Mas, nas obras de Kiarostami, o que significa, exatamente, “ver”? Em janeiro de 2000, para uma votação da revista Film Comment, sem hesitar, selecionei-o como a pessoa que, para mim (e, como ficou claro, para muitos outros), melhor e mais decisivamente definiu o cinema da década de 1990. Acrescentei: “Ele foi o cineasta que usou os mais modestos e humildes elementos da vida, da paisagem e do cinema para criar os gestos mais profundos, comoventes e radicais do nosso tempo”.[1]
Porém, em seu cinema, a precisa natureza da estrada que vai da simplicidade à complexidade permanece enigmática e difícil de definir. Sobrecarregar essa simplicidade é um problema ? como se ele fosse um ingênuo frade franciscano ou um Andy Warhol hiper humanitário, que simplesmente “encontrasse a realidade” (onde ela está?) e deixasse a câmera gravar enquanto ele se ausenta como um demiurgo. E é igualmente problemático sobrecarregar a complexidade, como se os únicos filmes bons da atualidade tivessem de passar através de um filtro de artifícios barrocos e intricados paradoxos desconstrutivistas. Entre os jogos reflexivos de Close-up (1990) e Através das Oliveiras (1994), e o osso que apenas flutua na correnteza, o que diz tudo em O Vento nos Levará (1999), algo nos escapa nesse magnífico conjunto da obra ? o que é bom, pois trata-se de uma demonstração do grande artista que ele é.
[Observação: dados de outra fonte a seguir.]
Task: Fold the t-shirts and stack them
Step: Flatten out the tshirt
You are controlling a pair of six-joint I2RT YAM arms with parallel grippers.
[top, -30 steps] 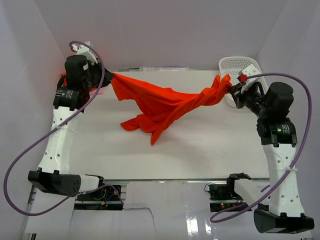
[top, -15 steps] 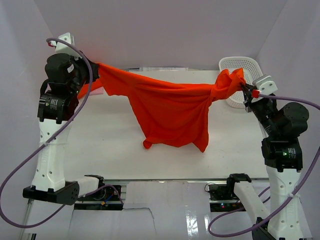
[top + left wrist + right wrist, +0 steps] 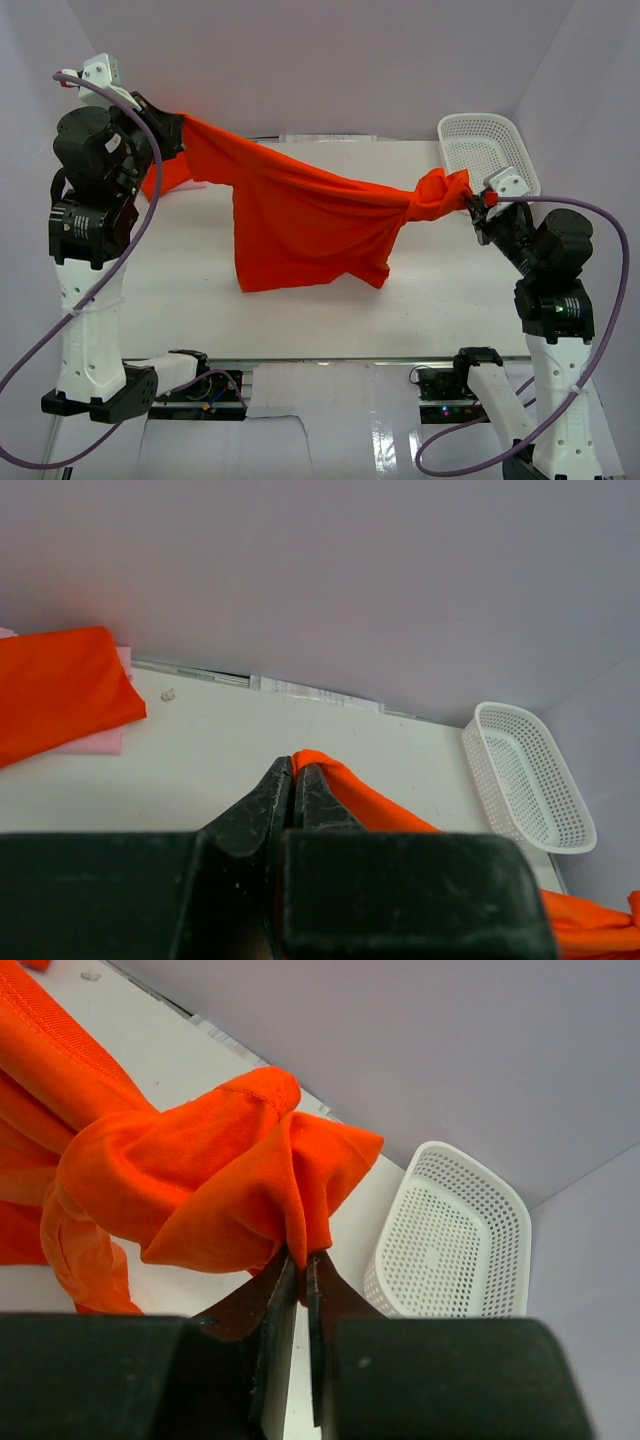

Para mim, há um lado televisual no trabalho de Kiarostami ? mesmo que, por um longo tempo, ele, literalmente, não tivesse nenhuma relação com produções televisivas ? e um lado cinematográfico. Creio que muito da discussão sobre a sua obra privilegia o que estou chamando de “lado televisual” ou o transforma numa espécie de “tele-artista”, ignorando, assim, o lado cinematográfico. Isso talvez seja um ponto cego gerado pela inescapável associação e afinidade de Kiarostami com Roberto Rossellini, que foi do neorrealismo para um cinema intimista e deste à televisão. Mas ele não está indo ? assim espero ? para o mesmo lugar que Rossellini.
Explicarei melhor. Se considerarmos Kiarostami como, essencialmente, um cineasta “transparente” ? se o que ele está mostrando são fatos cotidianos da vida de uma maneira simples e não ostensiva, por mais complexo que seja o efeito ou a visão final ?, então, é fácil assistir aos seus filmes na televisão e recepcioná-los completamente dessa maneira (como se assim fosse). Pois a TV reduz a estética a meras informações. Daí a ideia da tela de cinema como uma espécie de telejanela estática e móvel que tanto alimenta os escritos sobre o diretor, até mesmo reflexões sofisticadas como as do filósofo Jean-Luc Nancy (para quem Kiarostami, numa virada conceitual, é o mediador de um mundo já midiatizado).[2]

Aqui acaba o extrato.